Return each line of the data below that contains the string "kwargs".

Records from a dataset
━━━━
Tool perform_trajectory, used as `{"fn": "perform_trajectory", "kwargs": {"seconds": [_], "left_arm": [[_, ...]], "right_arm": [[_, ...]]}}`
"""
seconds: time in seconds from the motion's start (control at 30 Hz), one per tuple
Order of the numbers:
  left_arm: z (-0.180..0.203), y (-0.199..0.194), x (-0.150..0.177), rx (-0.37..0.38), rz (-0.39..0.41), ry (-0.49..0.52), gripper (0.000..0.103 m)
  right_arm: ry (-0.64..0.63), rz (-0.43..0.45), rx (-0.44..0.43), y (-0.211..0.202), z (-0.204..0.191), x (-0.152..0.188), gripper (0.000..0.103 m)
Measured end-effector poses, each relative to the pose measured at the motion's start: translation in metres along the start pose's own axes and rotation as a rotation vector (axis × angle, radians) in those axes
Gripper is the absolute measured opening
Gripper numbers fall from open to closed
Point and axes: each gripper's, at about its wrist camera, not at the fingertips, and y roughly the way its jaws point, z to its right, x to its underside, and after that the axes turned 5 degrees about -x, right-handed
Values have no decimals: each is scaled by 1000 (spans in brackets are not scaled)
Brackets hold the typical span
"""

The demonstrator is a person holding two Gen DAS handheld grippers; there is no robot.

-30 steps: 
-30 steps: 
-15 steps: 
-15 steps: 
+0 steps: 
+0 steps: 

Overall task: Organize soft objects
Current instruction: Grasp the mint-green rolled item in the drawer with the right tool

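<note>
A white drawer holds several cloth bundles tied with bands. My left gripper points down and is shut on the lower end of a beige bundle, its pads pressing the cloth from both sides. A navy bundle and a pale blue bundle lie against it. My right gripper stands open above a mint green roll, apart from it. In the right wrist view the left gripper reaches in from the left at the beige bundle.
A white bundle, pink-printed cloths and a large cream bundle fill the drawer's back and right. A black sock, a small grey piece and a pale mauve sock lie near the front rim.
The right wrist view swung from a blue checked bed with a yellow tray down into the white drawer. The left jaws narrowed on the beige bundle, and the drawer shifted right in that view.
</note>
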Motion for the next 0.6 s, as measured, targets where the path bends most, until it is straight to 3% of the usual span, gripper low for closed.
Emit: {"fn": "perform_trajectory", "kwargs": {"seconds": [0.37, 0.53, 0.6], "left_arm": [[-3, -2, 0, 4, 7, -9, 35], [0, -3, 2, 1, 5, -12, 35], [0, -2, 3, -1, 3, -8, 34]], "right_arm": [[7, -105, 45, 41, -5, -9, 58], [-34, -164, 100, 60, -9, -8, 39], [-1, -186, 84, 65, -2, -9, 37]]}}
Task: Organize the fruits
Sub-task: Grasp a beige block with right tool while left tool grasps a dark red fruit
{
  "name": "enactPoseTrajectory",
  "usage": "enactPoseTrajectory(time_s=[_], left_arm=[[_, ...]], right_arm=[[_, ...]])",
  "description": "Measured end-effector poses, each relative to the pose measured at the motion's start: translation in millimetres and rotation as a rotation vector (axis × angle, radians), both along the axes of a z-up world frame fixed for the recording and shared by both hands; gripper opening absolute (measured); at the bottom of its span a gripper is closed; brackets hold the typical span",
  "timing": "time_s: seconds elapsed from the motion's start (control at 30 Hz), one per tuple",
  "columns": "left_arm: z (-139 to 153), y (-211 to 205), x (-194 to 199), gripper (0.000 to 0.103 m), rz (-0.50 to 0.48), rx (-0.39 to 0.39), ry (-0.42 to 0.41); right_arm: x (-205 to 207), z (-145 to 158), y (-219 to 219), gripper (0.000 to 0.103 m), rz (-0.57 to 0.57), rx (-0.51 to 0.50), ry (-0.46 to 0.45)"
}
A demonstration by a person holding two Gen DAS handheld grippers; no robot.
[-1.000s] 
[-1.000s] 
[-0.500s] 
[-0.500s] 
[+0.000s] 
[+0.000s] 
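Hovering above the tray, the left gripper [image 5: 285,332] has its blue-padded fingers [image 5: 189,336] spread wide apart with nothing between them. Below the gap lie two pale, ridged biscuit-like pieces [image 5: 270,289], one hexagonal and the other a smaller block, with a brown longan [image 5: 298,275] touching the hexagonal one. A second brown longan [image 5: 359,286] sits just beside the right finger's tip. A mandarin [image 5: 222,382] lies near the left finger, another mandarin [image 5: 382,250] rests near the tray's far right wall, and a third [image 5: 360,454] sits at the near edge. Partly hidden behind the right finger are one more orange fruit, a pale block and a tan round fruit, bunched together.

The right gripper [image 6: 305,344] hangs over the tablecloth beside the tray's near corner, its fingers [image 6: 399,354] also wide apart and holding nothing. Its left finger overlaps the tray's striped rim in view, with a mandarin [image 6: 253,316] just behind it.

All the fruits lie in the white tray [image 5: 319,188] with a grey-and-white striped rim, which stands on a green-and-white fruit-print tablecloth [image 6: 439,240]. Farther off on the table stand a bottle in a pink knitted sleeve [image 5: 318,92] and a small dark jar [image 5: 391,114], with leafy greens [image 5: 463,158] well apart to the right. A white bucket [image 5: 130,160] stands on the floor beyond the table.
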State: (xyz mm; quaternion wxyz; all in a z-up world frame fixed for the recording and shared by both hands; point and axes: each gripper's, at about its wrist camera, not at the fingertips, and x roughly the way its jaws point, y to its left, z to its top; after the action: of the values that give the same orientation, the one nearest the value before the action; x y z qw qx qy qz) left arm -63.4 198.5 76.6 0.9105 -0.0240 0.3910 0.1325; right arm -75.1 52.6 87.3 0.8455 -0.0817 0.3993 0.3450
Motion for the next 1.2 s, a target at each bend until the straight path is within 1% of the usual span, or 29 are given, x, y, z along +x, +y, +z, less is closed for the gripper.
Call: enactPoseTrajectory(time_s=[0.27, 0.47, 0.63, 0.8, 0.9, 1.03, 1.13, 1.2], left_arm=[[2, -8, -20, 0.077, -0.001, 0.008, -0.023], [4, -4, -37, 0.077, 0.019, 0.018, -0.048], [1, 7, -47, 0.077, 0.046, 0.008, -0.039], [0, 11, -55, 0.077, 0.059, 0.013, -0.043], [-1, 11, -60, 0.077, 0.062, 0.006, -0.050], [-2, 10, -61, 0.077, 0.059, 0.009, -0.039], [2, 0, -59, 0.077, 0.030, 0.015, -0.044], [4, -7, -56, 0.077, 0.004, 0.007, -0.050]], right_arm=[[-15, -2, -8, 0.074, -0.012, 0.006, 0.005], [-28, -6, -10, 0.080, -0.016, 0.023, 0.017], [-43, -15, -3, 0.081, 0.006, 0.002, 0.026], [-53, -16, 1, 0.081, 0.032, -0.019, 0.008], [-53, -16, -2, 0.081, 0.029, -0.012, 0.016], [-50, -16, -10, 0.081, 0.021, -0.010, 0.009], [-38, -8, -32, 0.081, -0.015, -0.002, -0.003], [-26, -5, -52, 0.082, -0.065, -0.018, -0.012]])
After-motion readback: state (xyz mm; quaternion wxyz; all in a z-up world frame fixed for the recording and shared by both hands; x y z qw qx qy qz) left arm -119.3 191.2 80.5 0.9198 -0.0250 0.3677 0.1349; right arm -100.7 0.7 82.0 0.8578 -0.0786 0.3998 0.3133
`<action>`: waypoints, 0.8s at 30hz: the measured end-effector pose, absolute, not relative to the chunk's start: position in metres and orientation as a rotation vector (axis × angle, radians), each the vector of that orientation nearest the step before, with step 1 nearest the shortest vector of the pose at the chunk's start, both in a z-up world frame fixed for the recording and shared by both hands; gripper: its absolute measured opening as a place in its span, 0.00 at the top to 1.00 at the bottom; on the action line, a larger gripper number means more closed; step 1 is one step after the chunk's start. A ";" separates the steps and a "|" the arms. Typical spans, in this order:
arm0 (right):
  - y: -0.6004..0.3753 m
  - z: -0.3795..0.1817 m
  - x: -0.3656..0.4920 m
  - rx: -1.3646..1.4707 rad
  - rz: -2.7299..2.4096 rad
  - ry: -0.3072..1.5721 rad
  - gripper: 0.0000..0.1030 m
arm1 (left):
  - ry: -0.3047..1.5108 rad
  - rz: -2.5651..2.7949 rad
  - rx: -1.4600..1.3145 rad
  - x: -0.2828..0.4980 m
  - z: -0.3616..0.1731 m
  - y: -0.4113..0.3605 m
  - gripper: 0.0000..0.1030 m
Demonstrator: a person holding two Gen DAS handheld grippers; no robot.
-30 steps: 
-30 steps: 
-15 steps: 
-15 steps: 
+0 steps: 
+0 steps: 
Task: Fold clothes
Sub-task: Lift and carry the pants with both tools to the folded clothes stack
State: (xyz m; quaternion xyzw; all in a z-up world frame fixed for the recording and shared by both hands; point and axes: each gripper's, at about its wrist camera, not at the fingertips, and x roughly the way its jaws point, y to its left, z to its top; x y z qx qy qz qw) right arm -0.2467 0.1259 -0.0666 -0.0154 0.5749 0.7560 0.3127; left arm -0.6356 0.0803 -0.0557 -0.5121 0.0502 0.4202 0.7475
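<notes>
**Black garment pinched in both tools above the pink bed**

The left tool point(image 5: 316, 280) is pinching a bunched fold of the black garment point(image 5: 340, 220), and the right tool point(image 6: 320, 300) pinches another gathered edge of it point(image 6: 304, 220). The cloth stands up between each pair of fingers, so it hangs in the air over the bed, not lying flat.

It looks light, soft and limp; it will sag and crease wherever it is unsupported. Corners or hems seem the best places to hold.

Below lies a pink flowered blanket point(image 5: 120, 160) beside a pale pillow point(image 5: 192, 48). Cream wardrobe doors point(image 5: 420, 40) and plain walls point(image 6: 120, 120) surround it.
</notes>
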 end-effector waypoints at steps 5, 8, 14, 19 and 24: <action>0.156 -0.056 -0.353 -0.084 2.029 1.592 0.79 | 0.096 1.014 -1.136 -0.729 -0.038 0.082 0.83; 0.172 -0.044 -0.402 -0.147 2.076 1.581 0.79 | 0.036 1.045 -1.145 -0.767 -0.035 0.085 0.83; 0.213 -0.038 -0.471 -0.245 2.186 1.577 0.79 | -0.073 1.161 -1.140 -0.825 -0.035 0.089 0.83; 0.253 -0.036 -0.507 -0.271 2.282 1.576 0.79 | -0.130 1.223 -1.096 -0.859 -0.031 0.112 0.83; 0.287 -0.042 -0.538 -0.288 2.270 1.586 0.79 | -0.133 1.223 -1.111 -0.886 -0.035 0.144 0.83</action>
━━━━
# [Exercise solution]
Tool perform_trajectory, used as `{"fn": "perform_trajectory", "kwargs": {"seconds": [_], "left_arm": [[_, ...]], "right_arm": [[_, ...]]}}`
Emit: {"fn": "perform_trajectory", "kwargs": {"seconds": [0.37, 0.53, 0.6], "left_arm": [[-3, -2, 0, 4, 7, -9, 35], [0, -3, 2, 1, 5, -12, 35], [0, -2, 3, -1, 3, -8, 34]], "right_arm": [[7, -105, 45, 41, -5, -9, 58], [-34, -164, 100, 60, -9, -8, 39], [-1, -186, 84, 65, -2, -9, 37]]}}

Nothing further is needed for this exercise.